# 18 month old APHA (solid, breeding stock reg.) rescue filly, please crituque??



## bubba13 (Jan 6, 2007)

Pictures aren't working?


----------



## kevinshorses (Aug 15, 2009)

You really lucked out with this one. While she isn't perfect she has a nice hip and good straight legs. She seems pretty down hill now but as she grows it will work out.


----------



## APHAforlife (Mar 2, 2011)

bubba13 said:


> Pictures aren't working?



Oh they were just a moment ago, for some reason Photobucket is not loading, and they are from my album on there. Ill check back in a few, sorry about the inconvenience!


----------



## bubba13 (Jan 6, 2007)

Dunno how Kevin saw them, because I still can't...


----------



## APHAforlife (Mar 2, 2011)

kevinshorses said:


> You really lucked out with this one. While she isn't perfect she has a nice hip and good straight legs. She seems pretty down hill now but as she grows it will work out.

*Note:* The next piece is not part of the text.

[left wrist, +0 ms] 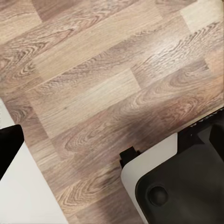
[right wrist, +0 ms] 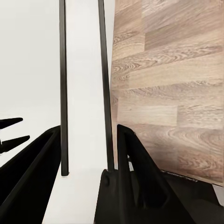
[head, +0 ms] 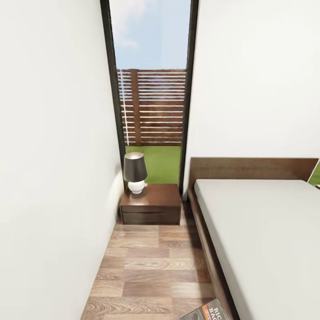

She is just a doll. Believe it or not, she had only had about 30 days of human contact when I got ahold of her. She had been neglected by her original owner (the guy who bred for her), and he had sold her to the lady that I ended up getting her from. She just didn't have the time for her, and boy I tell you she was a handful. It took 2 months to get a different halter on her, she wouldn't let you touch behind her shoulders or she would double barrel backwards etc. I can practically lay atop her now, play with her, lead/lunge/desensitize, and more. I got her with papers, hay, halter/lunge etc for $300. She is going to make a killer mare


----------



## APHAforlife (Mar 2, 2011)

There we go, pictures are working for me again. Can you see them bubba13?


----------



## bubba13 (Jan 6, 2007)

Nope. Just keep getting

An HTTP error occurred while getting: 

*http://i1232.photobucket.com/albums/ff365/APHAreiner05/RightSide.jpg* Details: "connect timed out to /209.17.88.130:80".


----------



## APHAforlife (Mar 2, 2011)

bubba13 said:


> Nope. Just keep getting
> 
> An HTTP error occurred while getting:
> 
> *http://i1232.photobucket.com/albums/ff365/APHAreiner05/RightSide.jpg* Details: "connect timed out to /209.17.88.130:80".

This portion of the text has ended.